* _WHAT YOU NEED TO DO_
Could you report every line of the listing below that holds the word "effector"?

* _DATASET SECTION_

++++

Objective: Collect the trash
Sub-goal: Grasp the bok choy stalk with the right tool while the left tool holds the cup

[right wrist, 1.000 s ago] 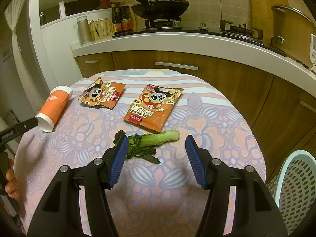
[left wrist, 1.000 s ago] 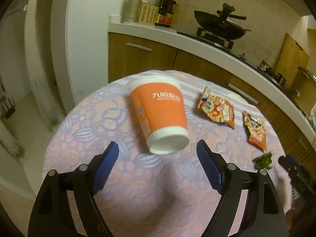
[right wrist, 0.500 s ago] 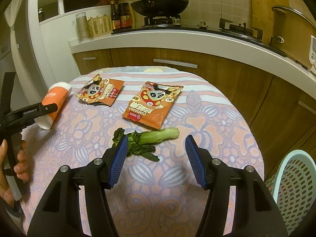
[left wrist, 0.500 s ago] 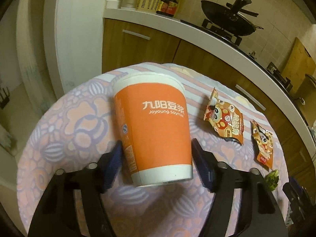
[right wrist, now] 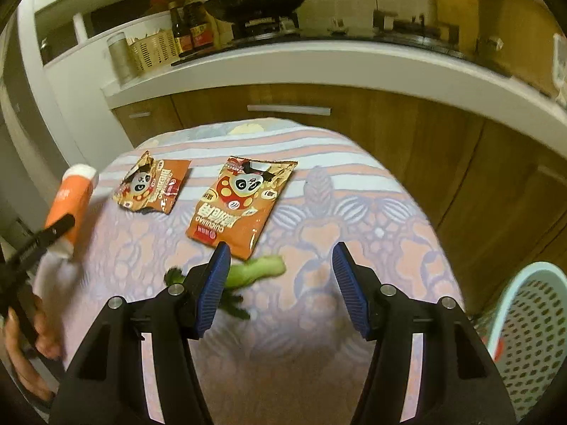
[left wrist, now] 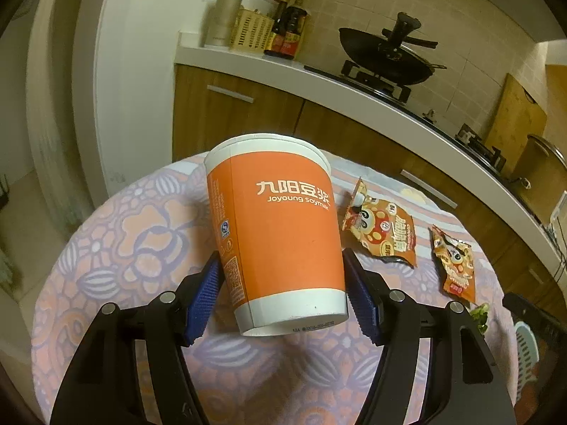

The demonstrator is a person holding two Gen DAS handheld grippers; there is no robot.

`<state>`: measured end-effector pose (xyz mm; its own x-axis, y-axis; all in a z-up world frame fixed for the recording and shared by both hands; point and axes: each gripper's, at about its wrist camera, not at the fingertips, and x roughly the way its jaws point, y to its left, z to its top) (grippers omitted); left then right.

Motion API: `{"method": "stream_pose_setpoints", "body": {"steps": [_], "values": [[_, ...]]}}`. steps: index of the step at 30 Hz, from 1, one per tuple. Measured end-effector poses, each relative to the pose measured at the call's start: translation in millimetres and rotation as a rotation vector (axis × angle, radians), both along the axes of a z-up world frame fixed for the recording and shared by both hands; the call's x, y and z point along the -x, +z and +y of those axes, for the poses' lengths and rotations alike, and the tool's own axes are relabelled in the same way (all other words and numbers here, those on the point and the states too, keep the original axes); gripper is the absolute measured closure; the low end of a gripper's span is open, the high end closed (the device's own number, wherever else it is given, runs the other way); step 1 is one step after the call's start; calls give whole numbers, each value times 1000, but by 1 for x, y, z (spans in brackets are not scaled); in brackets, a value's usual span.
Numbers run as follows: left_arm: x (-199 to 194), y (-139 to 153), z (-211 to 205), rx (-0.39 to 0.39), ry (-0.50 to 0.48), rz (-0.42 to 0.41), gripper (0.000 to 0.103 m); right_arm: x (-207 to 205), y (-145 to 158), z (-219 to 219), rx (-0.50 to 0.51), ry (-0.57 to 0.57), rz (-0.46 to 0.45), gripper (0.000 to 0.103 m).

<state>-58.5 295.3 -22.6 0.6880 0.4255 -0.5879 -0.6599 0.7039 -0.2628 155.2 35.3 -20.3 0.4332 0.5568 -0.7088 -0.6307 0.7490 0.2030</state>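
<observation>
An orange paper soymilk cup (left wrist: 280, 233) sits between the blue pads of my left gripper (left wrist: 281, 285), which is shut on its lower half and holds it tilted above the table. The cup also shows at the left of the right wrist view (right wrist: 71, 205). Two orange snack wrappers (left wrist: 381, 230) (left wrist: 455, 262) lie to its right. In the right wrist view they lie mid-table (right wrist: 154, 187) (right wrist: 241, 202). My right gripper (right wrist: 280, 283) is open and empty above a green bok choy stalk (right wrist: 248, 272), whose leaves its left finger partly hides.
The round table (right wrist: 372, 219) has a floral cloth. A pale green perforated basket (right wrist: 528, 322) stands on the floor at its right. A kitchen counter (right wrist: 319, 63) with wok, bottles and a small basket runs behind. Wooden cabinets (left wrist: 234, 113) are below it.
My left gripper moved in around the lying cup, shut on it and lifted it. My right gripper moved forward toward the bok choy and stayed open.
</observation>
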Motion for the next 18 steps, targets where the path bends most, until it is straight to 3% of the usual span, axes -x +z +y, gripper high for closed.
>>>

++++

* _EXERCISE RESPONSE_
`<state>`: measured end-effector pose (xyz mm; its own x-axis, y-axis; all in a z-up world frame fixed for the recording and shared by both hands; point and axes: each gripper's, at about its wrist camera, not at the fingertips, and x roughly the way its jaws point, y to its left, z to its top) (grippers omitted); left then right.
Motion API: `{"method": "stream_pose_setpoints", "body": {"steps": [_], "values": [[_, ...]]}}`. steps: index of the step at 30 Hz, from 1, one per tuple. Measured end-effector poses, each relative to the pose measured at the call's start: translation in millimetres and rotation as a rotation vector (axis × angle, radians), both along the axes of a z-up world frame fixed for the recording and shared by both hands; the call's x, y and z point along the -x, +z and +y of those axes, for the poses' lengths and rotations alike, and the tool's own axes are relabelled in the same way (all other words and numbers here, those on the point and the states too, keep the original axes); gripper is the absolute measured closure; the low end of a gripper's span is open, the high end closed (the device's own number, wherever else it is given, runs the other way); step 1 is one step after the call's start; calls give whole numbers, each value times 1000, but by 1 for x, y, z (spans in brackets are not scaled); in brackets, a value's usual span.

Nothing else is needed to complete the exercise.